Maux du cœur
Ce soir,
La rage bouillonne en elle. Elle la ronge, la détruit, l'empêche de vivre. La prive de ses moyens, la coupe du monde si elle n'y prend pas garde.
Elle aimerait lui dire que ça fait six ans, six putains d'années qu'elle n'a pas eu l'occasion de souffler.
Harcèlement. Anorexie. Perte de proches. Profond désamour avec son corps. Cœur brisé. Détruite. Scarifications. Tentative de suicide. Dépendance aux médicaments. Insomnies.
Et un cercle vicieux, sans fin. Quand elle croit aller mieux, il y a toujours cette réflexion, ce regard, ce geste qui lui rappelle ce qu'elle pense d'elle-même. Qui lui renvoie au visage tout ce pourquoi elle a un jour voulu quitter ce monde.
Elle aimerait qu'il comprenne que non, son dégoût de la nourriture n'est pas un caprice, pas une bêtise d'enfant. Que oui, elle a fumé dans l'espoir d'en crever, mais qu'elle tuerait n'importe lequel de ses proches si elle les voyait faire. Qu'il entende que le sommeil l'a quittée lorsqu'une sombre personne a cherché à la laminer, à avoir sa peau, à lui faire payer de l'avoir quitté, et qu'il connaisse tous les détails de cette sordide histoire. Qu'il sache que si elle parle si peu, c'est qu'elle a une peur bleue de s'ouvrir, de se donner toute entière à une personne qu'elle aime comme elle n'a jamais aimé.
Elle voudrait aussi lui dire à quel point il compte pour elle. Le bien qu'il lui fait. La lumière qu'il a amené dans sa vie si terne. Lui dire qu'elle aimerait prendre ses tourments, ses souffrances, pour l'en soulager lorsqu'il va mal. Lui dire qu'elle pourrait passer sa vie dans ses bras, le seul endroit où elle se sent en sécurité. A quel point sa gorge se serre lorsqu'elle le sent loin d'elle. Comme elle craint de le perdre.
Les larmes roulent désormais sur son visage. Le mascara coule sur ses joues. Elle prend son démaquillant, efface lentement ce qui lui permet de cacher ses cicatrices. Il n'y a pas un moment depuis ce jour, jour dont elle ne se rappelle rien si ce n'est son cri et une longue trainée de sang sur le sol, où elle soit sortie avec la cuisse nue, sans aucun artifice, depuis deux ans. Personne n'a jamais su. Personne ne sait, ces fortunes dépensées en maquillage pour avoir un résultat naturel, invisible, sur ses jambes, ses poignets. Elle a encore parfois de tristes réflexes, ceux d'enfoncer ses mains dans ses poches pour les cacher, comme s'il y avait encore des plaies béantes. Elle se dit qu'au moins, elle sait, elle repère ceux qui se font le mal qu'elle s'infligeait encore il y a peu. Qu'elle n'en a plus peur, plus peur de l'horreur, de la douleur, de la mort.
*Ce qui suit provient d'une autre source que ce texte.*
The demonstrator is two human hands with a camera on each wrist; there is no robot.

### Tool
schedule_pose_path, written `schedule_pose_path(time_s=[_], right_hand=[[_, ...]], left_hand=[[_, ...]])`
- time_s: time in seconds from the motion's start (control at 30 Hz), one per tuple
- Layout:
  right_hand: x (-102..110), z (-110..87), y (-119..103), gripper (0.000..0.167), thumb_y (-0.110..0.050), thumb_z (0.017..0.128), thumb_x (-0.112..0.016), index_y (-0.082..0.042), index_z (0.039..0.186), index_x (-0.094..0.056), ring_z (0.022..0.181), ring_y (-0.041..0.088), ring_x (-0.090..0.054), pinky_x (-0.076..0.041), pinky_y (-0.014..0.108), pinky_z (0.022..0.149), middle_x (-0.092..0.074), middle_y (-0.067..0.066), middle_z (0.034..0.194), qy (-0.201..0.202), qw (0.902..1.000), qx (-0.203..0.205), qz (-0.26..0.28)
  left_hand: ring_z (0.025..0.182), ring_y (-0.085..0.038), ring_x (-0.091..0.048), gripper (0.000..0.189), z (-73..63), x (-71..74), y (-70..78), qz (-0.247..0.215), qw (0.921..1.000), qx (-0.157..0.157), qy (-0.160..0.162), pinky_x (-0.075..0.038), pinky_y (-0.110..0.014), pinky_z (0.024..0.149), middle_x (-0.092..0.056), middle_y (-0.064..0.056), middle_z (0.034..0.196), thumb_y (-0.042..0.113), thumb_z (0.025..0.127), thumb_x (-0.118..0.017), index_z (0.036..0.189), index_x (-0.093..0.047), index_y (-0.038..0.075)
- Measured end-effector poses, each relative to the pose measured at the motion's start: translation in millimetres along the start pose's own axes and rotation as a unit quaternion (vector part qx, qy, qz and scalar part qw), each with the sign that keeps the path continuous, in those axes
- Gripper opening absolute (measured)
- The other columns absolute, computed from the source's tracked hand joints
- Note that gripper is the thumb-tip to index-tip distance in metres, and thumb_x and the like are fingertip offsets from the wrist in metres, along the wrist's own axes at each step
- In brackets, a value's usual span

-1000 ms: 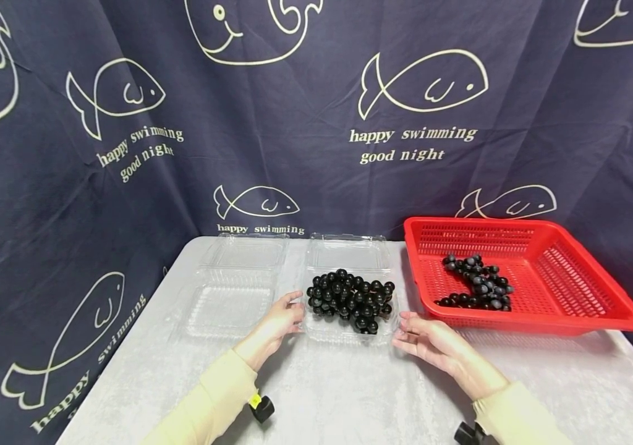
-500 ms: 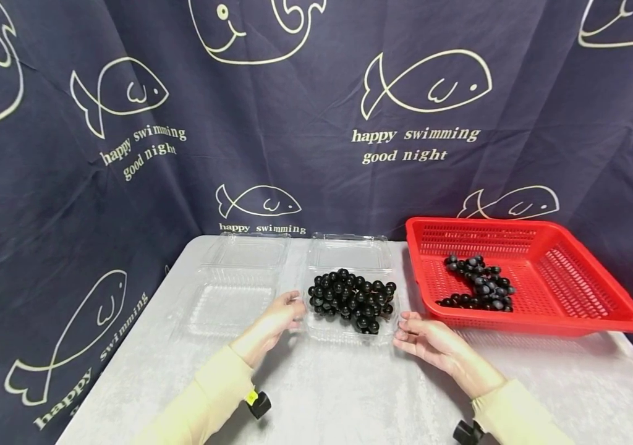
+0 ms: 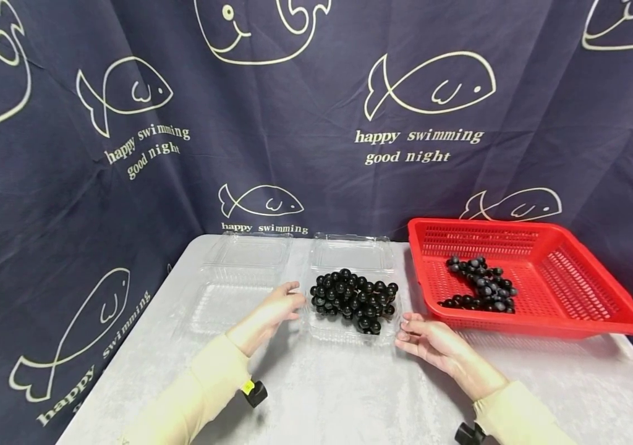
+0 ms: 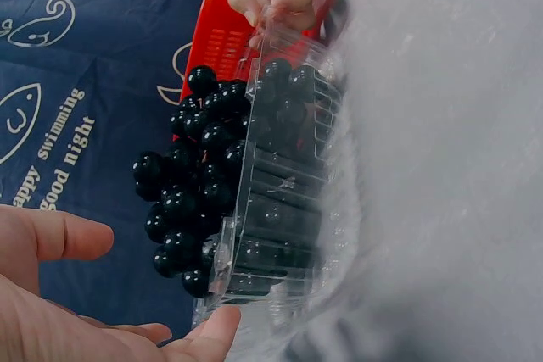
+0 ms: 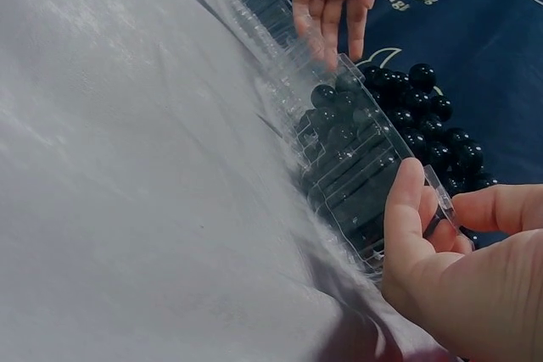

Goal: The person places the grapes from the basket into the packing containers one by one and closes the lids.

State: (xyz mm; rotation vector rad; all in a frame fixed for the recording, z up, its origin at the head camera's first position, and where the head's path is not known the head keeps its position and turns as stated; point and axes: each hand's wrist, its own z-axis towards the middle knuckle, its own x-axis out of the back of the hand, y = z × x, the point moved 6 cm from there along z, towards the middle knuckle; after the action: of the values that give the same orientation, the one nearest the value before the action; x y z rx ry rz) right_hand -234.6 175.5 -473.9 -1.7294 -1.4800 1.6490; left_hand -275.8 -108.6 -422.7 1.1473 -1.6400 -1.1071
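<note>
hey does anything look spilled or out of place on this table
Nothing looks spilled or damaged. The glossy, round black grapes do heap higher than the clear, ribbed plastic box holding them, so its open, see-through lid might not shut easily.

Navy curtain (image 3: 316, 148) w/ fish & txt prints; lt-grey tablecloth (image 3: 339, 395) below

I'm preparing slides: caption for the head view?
Left hand and right hand flank a clear container of black grapes beside a red basket.
</note>
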Motion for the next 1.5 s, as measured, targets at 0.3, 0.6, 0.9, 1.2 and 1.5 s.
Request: schedule_pose_path(time_s=[0.3, 0.6, 0.9, 1.2, 1.5], right_hand=[[0.4, -1.1, -0.8, 0.016, 0.004, 0.094, -0.044, -0.008, 0.098, -0.054, 0.08, 0.013, -0.059, -0.053, 0.032, 0.088, -0.056, 0.001, 0.084, 0.001, 1.0, 0.004, -0.001], [1.1, -2.5, 0.7, 0.016, 0.003, 0.095, -0.044, -0.009, 0.097, -0.055, 0.081, 0.013, -0.06, -0.052, 0.033, 0.09, -0.057, 0.0, 0.085, -0.016, 0.9998, 0.002, 0.006], [2.8, -1.8, 2.7, 0.013, 0.002, 0.094, -0.048, -0.008, 0.1, -0.054, 0.081, 0.012, -0.06, -0.053, 0.034, 0.09, -0.058, 0.0, 0.085, -0.009, 0.9999, 0.007, -0.005], [0.4, -3.7, -1.8, 0.012, 0.003, 0.092, -0.051, -0.006, 0.098, -0.055, 0.081, 0.013, -0.06, -0.052, 0.034, 0.091, -0.056, 0.001, 0.084, -0.014, 0.9998, 0.008, -0.005], [4.5, -2.2, -6.6, 0.014, 0.002, 0.09, -0.056, -0.005, 0.101, -0.055, 0.081, 0.013, -0.06, -0.052, 0.034, 0.091, -0.054, 0.001, 0.086, 0.005, 1.0, 0.002, -0.004]], left_hand=[[0.125, -0.042, -0.043, 0.067, 4.0, 8.2, 9.6, 0.002, 0.9997, 0.015, 0.02, -0.035, -0.05, 0.106, -0.041, -0.027, 0.138, 0.006, 0.082, -0.054, 0.143, -0.028, -0.003], [0.125, -0.041, -0.041, 0.058, 10.8, 13.3, 23.2, -0.014, 0.9994, 0.015, 0.027, -0.038, -0.049, 0.105, -0.043, -0.027, 0.136, 0.007, 0.085, -0.052, 0.14, -0.034, -0.003], [0.123, -0.039, -0.043, 0.054, 18.6, 16.6, 35.8, -0.025, 0.9994, 0.009, 0.021, -0.04, -0.047, 0.103, -0.044, -0.027, 0.134, 0.006, 0.088, -0.049, 0.138, -0.033, -0.007], [0.124, -0.037, -0.043, 0.053, 24.8, 11.9, 47.1, -0.035, 0.9991, 0.019, 0.015, -0.039, -0.046, 0.105, -0.042, -0.025, 0.138, 0.007, 0.089, -0.05, 0.138, -0.034, -0.006], [0.12, -0.034, -0.044, 0.05, 34.9, 10.7, 58.4, -0.078, 0.9965, 0.03, 0.003, -0.037, -0.046, 0.107, -0.042, -0.023, 0.135, 0.005, 0.09, -0.048, 0.137, -0.035, -0.005]])
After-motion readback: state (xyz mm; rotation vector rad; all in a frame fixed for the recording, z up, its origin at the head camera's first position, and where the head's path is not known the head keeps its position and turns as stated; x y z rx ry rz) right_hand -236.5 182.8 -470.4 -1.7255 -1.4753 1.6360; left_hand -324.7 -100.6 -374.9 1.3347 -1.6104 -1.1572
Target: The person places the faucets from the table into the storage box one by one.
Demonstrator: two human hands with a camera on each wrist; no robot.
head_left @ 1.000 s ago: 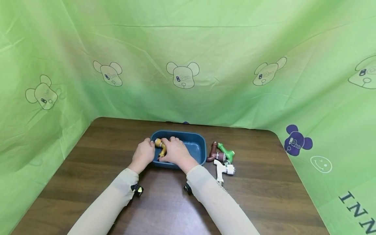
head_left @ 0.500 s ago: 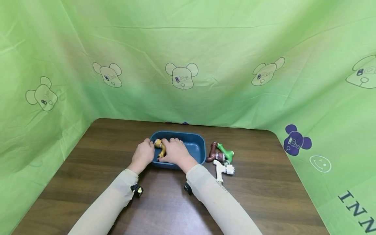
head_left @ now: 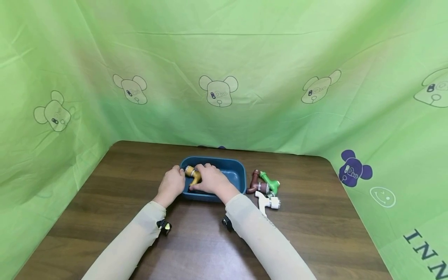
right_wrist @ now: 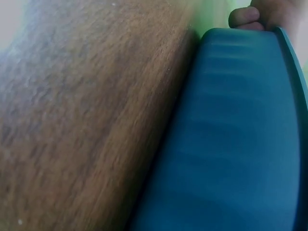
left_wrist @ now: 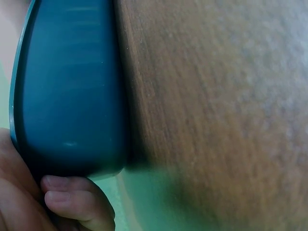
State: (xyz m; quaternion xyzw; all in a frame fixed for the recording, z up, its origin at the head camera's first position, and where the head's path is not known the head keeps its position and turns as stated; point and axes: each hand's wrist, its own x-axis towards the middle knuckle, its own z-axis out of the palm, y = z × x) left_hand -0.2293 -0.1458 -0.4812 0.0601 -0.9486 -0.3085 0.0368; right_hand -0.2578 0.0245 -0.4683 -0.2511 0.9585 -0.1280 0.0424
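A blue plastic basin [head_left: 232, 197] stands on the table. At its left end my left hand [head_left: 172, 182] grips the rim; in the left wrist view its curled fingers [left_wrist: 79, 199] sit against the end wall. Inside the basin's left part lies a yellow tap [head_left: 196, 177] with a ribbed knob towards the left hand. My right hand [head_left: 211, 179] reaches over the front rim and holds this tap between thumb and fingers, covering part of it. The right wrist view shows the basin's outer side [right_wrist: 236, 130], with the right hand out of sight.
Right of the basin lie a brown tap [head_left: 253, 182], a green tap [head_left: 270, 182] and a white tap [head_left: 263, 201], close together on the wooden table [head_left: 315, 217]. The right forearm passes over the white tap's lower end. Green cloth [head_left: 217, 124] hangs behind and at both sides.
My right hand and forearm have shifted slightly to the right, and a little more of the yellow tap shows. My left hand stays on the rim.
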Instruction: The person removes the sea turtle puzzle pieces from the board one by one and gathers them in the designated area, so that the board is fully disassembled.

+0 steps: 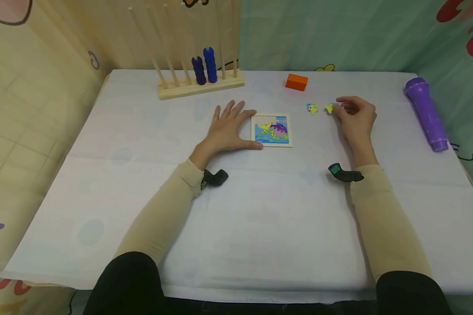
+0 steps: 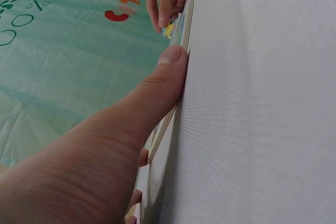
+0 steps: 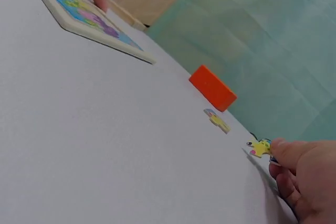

Qu'elle peut tout voir, tout entendre, tout lire, sans juger, sans donner un avis erroné, parce qu'elle comprend.
Et là, que fait-elle? Allongée sur son lit, elle regarde les minutes défiler sur le réveil posé sur la table de chevet à côté d'elle. Elle repense à ceux qui l'ont quittée, ceux morts trop jeunes pour leur âge, celles parties sans qu'elle soit prête à y survivre. A ceux qu'elle-même a quitté, à ces personnes qu'elle a laissées pour ne pas qu'elles aient à subir ce qu'elle était devenue. A son futur, son avenir, sous tous les plans. Aux épreuves qui l'attendent de pied ferme.
La vérité, ce n'est pas seulement qu'elle ne dort plus parce qu'elle réfléchit trop, non, ça serait trop beau. Elle a peur de la nuit, parce que la nuit lui a tout pris. Et si ces visages tant redoutés revenaient hanter ses rêves, comment faire alors? Elle serre parfois son oreiller dans ses bras, comme une enfant, se demandant ce qui pourrait enfin lui apporter de la sérénité au moment où elle ferme les yeux.